The lawsuit said the people who sought to remove Beshear, Cameron and Goforth did so in good faith.
Requiring people to pay for unsuccessful impeachment petitions “prices citizens with valid concern out of the market, rendering impeachment petitions a process that only wealthy citizens can afford to take part in,” the lawsuit argues. “This clear disparate impact renders the law unconstitutional.”
The complaint notes that the people suing to knock down the reimbursement law include both Democrats and Republicans.
“They could not disagree with each other more about the substance of what each group sought through their petitions, and yet they collectively agree on the importance of the rights at issue in this case,” the lawsuit says.

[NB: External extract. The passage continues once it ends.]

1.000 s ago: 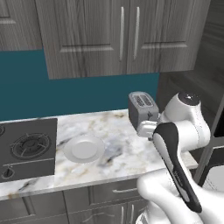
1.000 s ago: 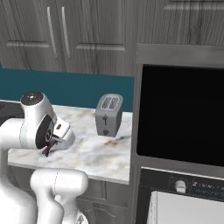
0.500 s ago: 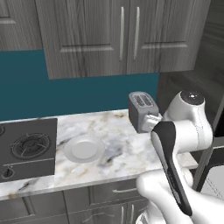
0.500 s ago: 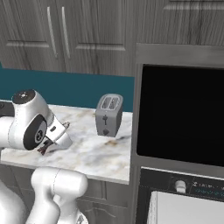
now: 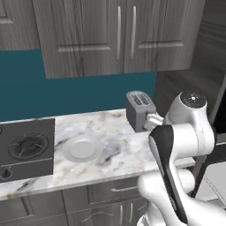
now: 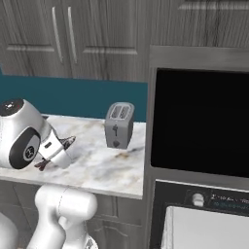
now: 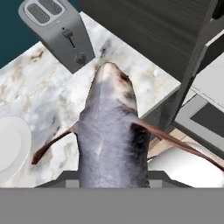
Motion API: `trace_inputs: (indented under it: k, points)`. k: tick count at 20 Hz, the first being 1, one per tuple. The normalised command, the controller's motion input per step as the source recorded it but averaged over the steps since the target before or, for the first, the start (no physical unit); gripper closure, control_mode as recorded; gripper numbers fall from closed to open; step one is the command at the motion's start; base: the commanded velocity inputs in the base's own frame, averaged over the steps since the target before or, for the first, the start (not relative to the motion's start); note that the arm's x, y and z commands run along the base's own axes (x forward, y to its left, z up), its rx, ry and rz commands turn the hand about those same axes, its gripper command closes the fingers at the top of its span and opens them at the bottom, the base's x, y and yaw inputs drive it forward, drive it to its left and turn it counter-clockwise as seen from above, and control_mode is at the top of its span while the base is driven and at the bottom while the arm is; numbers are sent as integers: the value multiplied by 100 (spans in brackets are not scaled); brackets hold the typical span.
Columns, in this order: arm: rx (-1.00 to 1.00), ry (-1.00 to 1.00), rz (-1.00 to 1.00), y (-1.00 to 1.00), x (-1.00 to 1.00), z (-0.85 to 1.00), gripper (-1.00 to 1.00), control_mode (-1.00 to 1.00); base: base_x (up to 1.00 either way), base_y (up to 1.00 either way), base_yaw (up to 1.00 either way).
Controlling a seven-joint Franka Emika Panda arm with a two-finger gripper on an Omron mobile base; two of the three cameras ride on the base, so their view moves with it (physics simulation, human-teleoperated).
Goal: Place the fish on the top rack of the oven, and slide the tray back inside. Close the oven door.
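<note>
Gripping the fish [image 7: 111,135] by its rear body, the fingers are drawn narrow around it, their tips hidden under the grey flesh in the hand view, so the grasp is judged from how the fish juts straight out along the hand with its snout toward twelve o'clock. Holding it near the tail end makes sense: the long free front can be laid down first on the tray. In the right base view the fish [image 6: 64,144] shows as a dark sliver poking from the hand, lifted above the marble tabletop [image 6: 102,165] rather than resting on it. From the fish outward in the hand view, the white plate [image 7: 11,146] lies bare at nine o'clock, where the fish presumably came from, and the silver toaster [image 7: 61,30] stands at eleven o'clock, near the cabinet wall. The oven [image 6: 202,121] stands at three o'clock of the hand in the right base view, its black cavity open, and the pale tray [image 6: 211,227] is pulled out low at five o'clock, ready to receive the load; I judge the carry toward it is under way. The oven door [image 7: 202,119] shows as a grey frame with dark glass hanging open at three o'clock in the hand view. Counting: one fish, one plate [image 5: 82,148], one toaster [image 5: 139,110], one stove burner [image 5: 27,146], one oven, one tray, one door.
</note>
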Motion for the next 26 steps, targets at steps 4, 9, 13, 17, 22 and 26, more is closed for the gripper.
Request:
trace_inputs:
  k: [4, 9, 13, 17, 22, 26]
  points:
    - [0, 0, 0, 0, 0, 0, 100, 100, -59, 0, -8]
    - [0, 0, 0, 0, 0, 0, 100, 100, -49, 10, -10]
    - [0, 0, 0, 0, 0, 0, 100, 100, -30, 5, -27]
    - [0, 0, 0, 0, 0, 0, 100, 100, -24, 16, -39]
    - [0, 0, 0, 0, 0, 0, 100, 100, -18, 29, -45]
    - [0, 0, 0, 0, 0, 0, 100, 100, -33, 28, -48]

One of the attorneys involved in the federal lawsuit, Anna S. Whites, said she also filed objections to the bills with the impeachment committee Tuesday.

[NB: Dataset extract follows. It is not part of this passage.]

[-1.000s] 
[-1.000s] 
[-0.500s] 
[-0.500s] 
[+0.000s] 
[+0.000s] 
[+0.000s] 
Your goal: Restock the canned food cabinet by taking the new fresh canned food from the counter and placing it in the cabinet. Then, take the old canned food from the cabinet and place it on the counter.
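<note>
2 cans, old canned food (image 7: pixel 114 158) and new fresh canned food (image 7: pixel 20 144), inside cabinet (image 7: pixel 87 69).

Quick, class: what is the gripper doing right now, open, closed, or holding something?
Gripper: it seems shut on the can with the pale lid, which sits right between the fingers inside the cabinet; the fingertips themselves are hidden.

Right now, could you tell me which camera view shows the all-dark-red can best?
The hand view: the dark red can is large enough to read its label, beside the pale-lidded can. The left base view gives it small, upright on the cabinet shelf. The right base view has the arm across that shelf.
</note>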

Those included that the committee hired “partisan” outside lawyers under a no-bid contract at inflated rates; didn’t actually investigate the allegations in the petitions; billed for costs that aren’t allowed; and billed only a few people when more than 100 filed petitions against Beshear.
In the petition involving Cameron, the impeachment committee should retract the bill and “issue a public apology to the Breonna Taylor family and the grand jurors for daring to show such disrespect,” Whites said in the objections.
The objections in Goforth’s case said the members of the committee “should be ashamed of their attempt to violate Kentucky law by billing private citizens in a clear attempt to shut down access to a basic freedom.”
In the federal lawsuit, Whites represents people who sought to impeach Cameron and Goforth. Christoper D. Wiest represents the petitioners against Beshear in the federal complaint.
The plaintiffs in that lawsuit are Andrew Cooperrider, Tony Wheatley, and Jacob Clark, who tried to get Beshear removed; Louisville attorney Kevin Glowgower and three unnamed people who filed a petition against Cameron; and Michael and Carol VanWinkle, who filed the Goforth petition.
The defendants are Beshear and Melissa Bybee-Fields, the clerk of the House.
It seeks a restraining order to bar collection of the impeachment costs; an order striking down the law; and attorney fees.